My eye must have been worse than I thought, because the Indigo Guard stood up without a word and went to speak with one of the guards my father had put outside my room when I had been brought back earlier in the day. He spoke to the other guard too low for me to hear, but a few minutes later he returned to me with a cup of what looked like pink-ish red tea, which he handed to me and said I needed to drink the entire thing and crossed his arms in expectation.
It didn't taste like tea. And it was cold as well. He didn't tell me what it was when I asked, simply said to drink it. That it would make me feel better. I scrutinized the liquid for a moment before drinking the contents of the small clay cup, and the man uncrossed his arms. I coughed heavily, as the liquid hadn't tasted like anything I had had before and it was unpleasant to me.
The sensation that went through me was an entirely different story. It was as if all of the sharpness of the pain disappeared in an instant. The welts on my back tingled under the bandages that had been wrapped over them. And my eye..my eye suddenly was able to open. I reached up to gingerly touch it and found that all of the swelling had gone away, though I could see that my skin was still darkly bruised.

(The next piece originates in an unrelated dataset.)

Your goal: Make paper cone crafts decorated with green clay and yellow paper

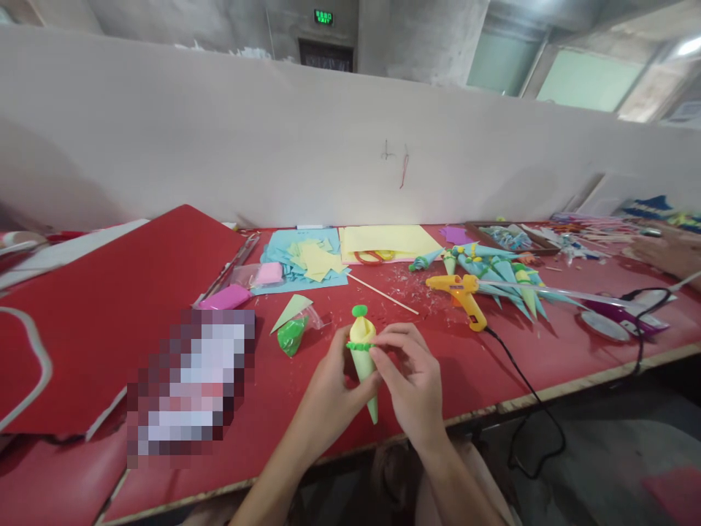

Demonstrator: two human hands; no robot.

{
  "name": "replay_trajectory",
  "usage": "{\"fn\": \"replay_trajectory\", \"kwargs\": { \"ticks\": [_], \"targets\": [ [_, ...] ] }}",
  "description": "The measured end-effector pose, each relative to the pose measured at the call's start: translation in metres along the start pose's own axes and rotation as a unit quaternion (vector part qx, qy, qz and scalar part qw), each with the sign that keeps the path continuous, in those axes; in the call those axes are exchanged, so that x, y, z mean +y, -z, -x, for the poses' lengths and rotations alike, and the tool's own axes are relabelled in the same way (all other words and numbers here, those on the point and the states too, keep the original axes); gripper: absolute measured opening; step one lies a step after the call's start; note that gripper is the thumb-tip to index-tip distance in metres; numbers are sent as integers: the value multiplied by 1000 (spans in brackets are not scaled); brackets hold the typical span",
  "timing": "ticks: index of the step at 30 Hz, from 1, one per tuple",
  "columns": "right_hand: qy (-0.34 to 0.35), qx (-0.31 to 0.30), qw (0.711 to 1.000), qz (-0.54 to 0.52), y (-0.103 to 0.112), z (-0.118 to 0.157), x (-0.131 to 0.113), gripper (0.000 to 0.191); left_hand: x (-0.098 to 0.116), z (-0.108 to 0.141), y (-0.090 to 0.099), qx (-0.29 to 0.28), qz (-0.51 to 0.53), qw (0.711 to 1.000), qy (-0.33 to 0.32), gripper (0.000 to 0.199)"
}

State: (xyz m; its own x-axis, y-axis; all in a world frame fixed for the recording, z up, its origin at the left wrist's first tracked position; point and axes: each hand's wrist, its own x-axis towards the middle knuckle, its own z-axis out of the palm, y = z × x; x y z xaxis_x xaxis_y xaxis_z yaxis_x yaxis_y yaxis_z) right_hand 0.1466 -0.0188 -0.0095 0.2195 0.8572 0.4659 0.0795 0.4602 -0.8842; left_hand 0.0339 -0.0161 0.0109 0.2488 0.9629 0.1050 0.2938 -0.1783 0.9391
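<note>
A small pale-green paper cone point(364, 364) points downward, with a folded yellow top and a green blob at its tip. My left hand point(333, 376) is closed around it, the thumb across its front. Around the cone's upper part runs a bumpy green band point(358, 346) that looks like soft clay. At the band's right end, the thumb and forefinger of my right hand point(415, 376) are pinched together on it. A green lump in a clear bag point(292, 335) lies left of the hands, beside a folded pale-green paper piece point(293, 310).
A yellow glue gun point(465, 296) with a trailing black cord lies at right, before a pile of blue paper cones point(498, 274). Cut paper pieces point(315, 259), a thin stick point(383, 294) and a large red board point(125, 314) share the table. Another person's hand point(671, 252) shows at far right.
</note>
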Motion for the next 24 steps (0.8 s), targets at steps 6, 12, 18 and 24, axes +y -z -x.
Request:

'What did you give me?' I asked him as he knelt down to inspect my eye himself.
'Never mind.' Was the only answer I got.
I looked down at my grey-brown, filthy and now destroyed dress and wondered how it was that I was supposed to wear it any longer, as I didn't have any other things to wear. The Indigo Guard turned my face to the left then, and on the bed beside me was a new dress laid out of white cotton. He stood up.
'Your hair will not get so knotted if you braid it. You are going to have to learn to do more than one thing at once. Bring your brush to the archives, brush while you read, and then braid. When you have your meals, save some water and carry a cloth to wash with while you read. No one is going to take care of you. You have to do it.'
All I could do was nod silently and then watch him leave without another word. When the door had closed and the footsteps had faded down the hall, I got up, no longer in nearly as much pain as I had been. I turned to pick up the dress, and when I did I found that there was what was very obviously fresh, still steaming bread, and when I looked around I noticed a small water pitcher on a table.